▶ [Work task]: All records below are to be repeated exactly, with the pictures left out.

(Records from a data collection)
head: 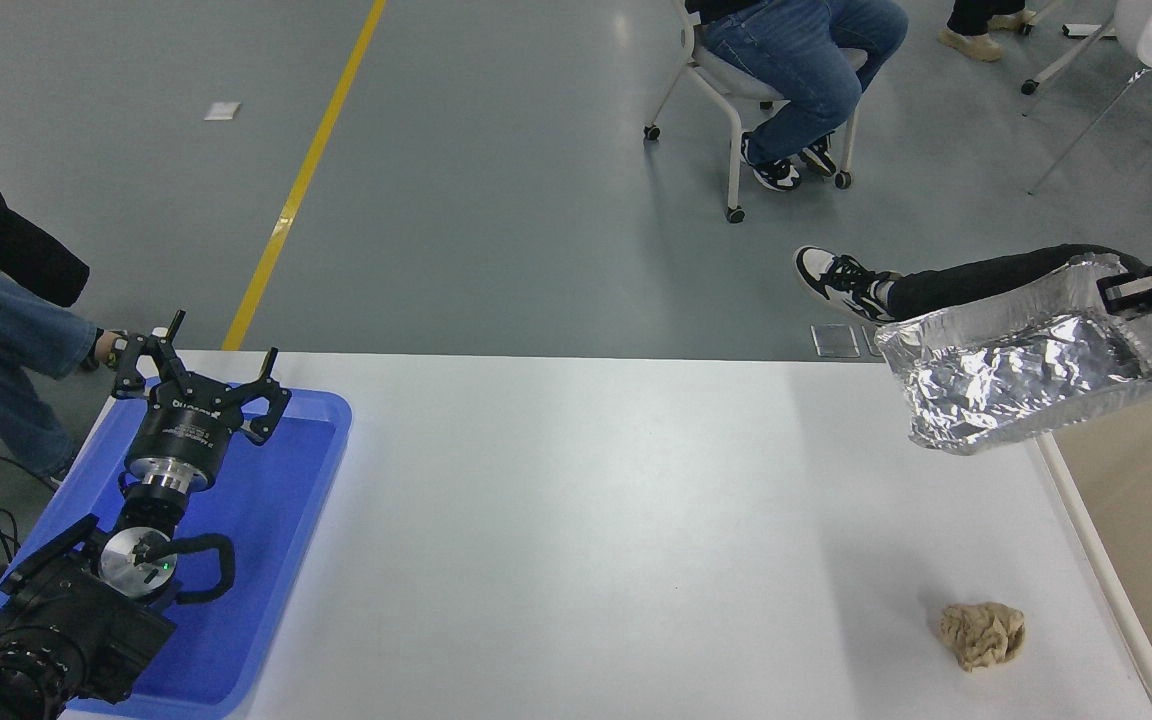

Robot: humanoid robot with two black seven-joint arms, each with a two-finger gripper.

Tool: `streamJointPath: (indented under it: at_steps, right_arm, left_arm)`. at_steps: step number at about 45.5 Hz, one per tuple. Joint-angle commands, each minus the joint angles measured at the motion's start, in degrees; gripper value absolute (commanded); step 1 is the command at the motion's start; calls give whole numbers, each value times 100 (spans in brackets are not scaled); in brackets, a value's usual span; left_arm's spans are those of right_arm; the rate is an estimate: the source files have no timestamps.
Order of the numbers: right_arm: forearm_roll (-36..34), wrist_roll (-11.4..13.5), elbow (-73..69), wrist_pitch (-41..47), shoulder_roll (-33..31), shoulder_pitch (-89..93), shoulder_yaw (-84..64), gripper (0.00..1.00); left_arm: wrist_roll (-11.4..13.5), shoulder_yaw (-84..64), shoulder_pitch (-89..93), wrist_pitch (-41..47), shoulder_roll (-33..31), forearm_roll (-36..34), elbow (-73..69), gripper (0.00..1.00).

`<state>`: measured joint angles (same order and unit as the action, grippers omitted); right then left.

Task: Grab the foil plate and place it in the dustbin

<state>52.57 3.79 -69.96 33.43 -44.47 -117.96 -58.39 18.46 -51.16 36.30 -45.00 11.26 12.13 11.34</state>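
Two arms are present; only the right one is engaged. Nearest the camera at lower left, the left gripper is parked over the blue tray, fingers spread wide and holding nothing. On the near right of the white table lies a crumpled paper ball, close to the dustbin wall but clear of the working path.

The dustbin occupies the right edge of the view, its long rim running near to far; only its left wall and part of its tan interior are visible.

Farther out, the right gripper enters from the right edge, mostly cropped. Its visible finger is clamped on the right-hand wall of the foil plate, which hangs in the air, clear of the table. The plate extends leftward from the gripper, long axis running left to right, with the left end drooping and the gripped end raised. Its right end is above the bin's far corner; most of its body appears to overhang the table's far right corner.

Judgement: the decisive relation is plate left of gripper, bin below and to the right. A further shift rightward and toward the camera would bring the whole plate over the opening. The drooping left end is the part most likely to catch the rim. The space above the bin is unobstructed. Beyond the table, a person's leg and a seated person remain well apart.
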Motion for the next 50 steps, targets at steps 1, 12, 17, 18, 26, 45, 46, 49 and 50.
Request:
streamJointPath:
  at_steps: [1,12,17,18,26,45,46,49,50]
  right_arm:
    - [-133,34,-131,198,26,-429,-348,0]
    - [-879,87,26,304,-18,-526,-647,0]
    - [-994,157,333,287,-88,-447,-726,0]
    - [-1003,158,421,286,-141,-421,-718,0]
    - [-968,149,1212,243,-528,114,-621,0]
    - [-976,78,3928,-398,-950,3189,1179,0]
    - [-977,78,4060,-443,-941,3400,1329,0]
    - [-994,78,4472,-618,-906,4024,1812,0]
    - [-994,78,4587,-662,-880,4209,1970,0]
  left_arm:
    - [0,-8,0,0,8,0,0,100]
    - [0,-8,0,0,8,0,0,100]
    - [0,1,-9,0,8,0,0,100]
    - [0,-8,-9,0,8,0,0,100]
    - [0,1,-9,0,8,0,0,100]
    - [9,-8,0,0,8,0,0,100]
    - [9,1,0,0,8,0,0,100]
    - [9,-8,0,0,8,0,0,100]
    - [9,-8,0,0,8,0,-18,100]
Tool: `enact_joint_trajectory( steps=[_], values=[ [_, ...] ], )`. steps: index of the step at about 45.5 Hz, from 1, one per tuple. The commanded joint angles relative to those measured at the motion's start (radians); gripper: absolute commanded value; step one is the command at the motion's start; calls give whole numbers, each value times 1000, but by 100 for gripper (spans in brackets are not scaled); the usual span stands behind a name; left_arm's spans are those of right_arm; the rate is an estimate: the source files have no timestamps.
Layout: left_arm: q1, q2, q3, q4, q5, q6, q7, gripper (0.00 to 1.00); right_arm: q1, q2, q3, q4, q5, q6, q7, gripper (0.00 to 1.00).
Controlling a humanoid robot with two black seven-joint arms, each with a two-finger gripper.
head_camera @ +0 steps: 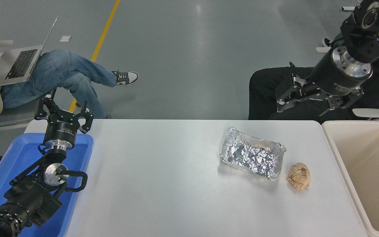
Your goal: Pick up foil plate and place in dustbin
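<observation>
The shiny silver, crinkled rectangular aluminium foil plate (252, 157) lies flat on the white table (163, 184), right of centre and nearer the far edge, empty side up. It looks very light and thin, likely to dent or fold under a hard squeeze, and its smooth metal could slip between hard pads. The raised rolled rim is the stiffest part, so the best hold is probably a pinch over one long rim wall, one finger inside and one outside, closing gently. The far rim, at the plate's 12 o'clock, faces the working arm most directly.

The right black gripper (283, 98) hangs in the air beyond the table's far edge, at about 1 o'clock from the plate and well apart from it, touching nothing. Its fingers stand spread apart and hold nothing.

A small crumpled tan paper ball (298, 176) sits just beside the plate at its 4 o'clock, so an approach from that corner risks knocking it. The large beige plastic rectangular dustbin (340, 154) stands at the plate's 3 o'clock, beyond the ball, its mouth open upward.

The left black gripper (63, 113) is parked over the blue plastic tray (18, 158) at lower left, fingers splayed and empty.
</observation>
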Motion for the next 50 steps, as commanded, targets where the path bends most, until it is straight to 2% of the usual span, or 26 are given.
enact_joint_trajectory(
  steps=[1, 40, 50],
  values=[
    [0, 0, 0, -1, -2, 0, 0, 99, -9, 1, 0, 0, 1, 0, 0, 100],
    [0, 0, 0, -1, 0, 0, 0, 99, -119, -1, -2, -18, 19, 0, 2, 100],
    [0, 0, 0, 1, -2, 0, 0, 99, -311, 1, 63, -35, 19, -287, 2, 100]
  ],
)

▶ [Response]:
head: 

Robot: humanoid robot with two black seven-joint arms, each with a two-finger gripper.

Tool: `streamJointPath: (indented under it: at_steps, right_arm, left_arm)`. at_steps: step number at about 45.5 Hz, one per tuple. Joint-angle commands, each minus the joint angles measured at the motion's start, in degrees; gripper value absolute (commanded); step 1 is the command at the motion's start; calls give whole numbers, each value times 100 (spans in brackets are not scaled); in brackets, a value's usual span; left_arm's spans are those of right_arm; the rate is an estimate: the source files have no timestamps.
Order of the numbers: right_arm: forearm_roll (-36..34), wrist_roll (-11.4..13.5), elbow (-73..69), wrist_pitch (-41..47), shoulder_roll (-33..31), shoulder_pitch (-89..93), shoulder_yaw (-84..64), gripper (0.00..1.00); left_arm: wrist_roll (-11.4..13.5), shoulder_yaw (-84..64), shoulder_pitch (-89..93), wrist_pitch (-41..47), shoulder_roll (-33..31), forearm_roll (-36..34), elbow (-73..69), gripper (0.00..1.00).

`<state>`: measured joint angles (same order and unit as the action, grippers omitted); right then left.

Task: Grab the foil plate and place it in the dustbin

<state>52.57 3.79 -69.96 33.43 -44.47 -117.96 -58.39 18.46 -51.16 36.30 -45.00 11.26 12.13 11.34</state>
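Two arms are present; only the right one is engaged. Nearest the camera at lower left, the left gripper is parked over the blue tray, fingers spread wide and holding nothing. On the near right of the white table lies a crumpled paper ball, close to the dustbin wall but clear of the working path.

The dustbin occupies the right edge of the view, its long rim running near to far; only its left wall and part of its tan interior are visible.

Farther out, the right gripper enters from the right edge, mostly cropped. Its visible finger is clamped on the right-hand wall of the foil plate, which hangs in the air, clear of the table. The plate extends leftward from the gripper, long axis running left to right, with the left end drooping and the gripped end raised. Its right end is above the bin's far corner; most of its body appears to overhang the table's far right corner.

Judgement: the decisive relation is plate left of gripper, bin below and to the right. A further shift rightward and toward the camera would bring the whole plate over the opening. The drooping left end is the part most likely to catch the rim. The space above the bin is unobstructed. Beyond the table, a person's leg and a seated person remain well apart.
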Motion for the next 50 steps, targets at steps 1, 12, 17, 18, 26, 45, 46, 49 and 50.
Request:
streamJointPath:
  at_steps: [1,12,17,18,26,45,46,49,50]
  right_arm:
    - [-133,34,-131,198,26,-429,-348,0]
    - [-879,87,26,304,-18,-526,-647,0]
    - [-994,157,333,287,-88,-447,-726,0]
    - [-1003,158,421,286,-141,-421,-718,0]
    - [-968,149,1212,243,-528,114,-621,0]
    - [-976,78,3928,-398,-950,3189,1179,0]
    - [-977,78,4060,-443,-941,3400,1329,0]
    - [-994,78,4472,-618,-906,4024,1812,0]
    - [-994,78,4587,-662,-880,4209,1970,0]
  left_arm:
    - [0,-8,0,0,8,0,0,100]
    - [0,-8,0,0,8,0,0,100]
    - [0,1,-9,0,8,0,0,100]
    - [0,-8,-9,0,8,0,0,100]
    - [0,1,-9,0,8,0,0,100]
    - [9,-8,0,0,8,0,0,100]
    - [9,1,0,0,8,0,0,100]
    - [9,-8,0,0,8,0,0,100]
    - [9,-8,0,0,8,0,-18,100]
Tool: `enact_joint_trajectory( steps=[_], values=[ [_, ...] ], )`. steps: index of the step at about 45.5 Hz, from 1, one per tuple. The commanded joint angles relative to those measured at the motion's start (radians); gripper: absolute commanded value; step one is the command at the motion's start; calls give whole numbers, each value times 1000, but by 100 for gripper (spans in brackets are not scaled); the usual span stands behind a name; left_arm's spans are those of right_arm; the rate is an estimate: the source files have no timestamps.
Layout: left_arm: q1, q2, q3, q4, q5, q6, q7, gripper (0.00 to 1.00); right_arm: q1, q2, q3, q4, q5, q6, q7, gripper (0.00 to 1.00).
Controlling a humanoid robot with two black seven-joint arms, each with a two-finger gripper.
head_camera @ +0 steps: 
Your goal: Pick up foil plate and place in dustbin
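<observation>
The shiny silver, crinkled rectangular aluminium foil plate (252, 157) lies flat on the white table (163, 184), right of centre and nearer the far edge, empty side up. It looks very light and thin, likely to dent or fold under a hard squeeze, and its smooth metal could slip between hard pads. The raised rolled rim is the stiffest part, so the best hold is probably a pinch over one long rim wall, one finger inside and one outside, closing gently. The far rim, at the plate's 12 o'clock, faces the working arm most directly.

The right black gripper (283, 98) hangs in the air beyond the table's far edge, at about 1 o'clock from the plate and well apart from it, touching nothing. Its fingers stand spread apart and hold nothing.

A small crumpled tan paper ball (298, 176) sits just beside the plate at its 4 o'clock, so an approach from that corner risks knocking it. The large beige plastic rectangular dustbin (340, 154) stands at the plate's 3 o'clock, beyond the ball, its mouth open upward.

The left black gripper (63, 113) is parked over the blue plastic tray (18, 158) at lower left, fingers splayed and empty.
</observation>
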Motion for the next 50 steps, as commanded, targets where the path bends most, until it is straight to 2% of the usual span, or 26 are given.
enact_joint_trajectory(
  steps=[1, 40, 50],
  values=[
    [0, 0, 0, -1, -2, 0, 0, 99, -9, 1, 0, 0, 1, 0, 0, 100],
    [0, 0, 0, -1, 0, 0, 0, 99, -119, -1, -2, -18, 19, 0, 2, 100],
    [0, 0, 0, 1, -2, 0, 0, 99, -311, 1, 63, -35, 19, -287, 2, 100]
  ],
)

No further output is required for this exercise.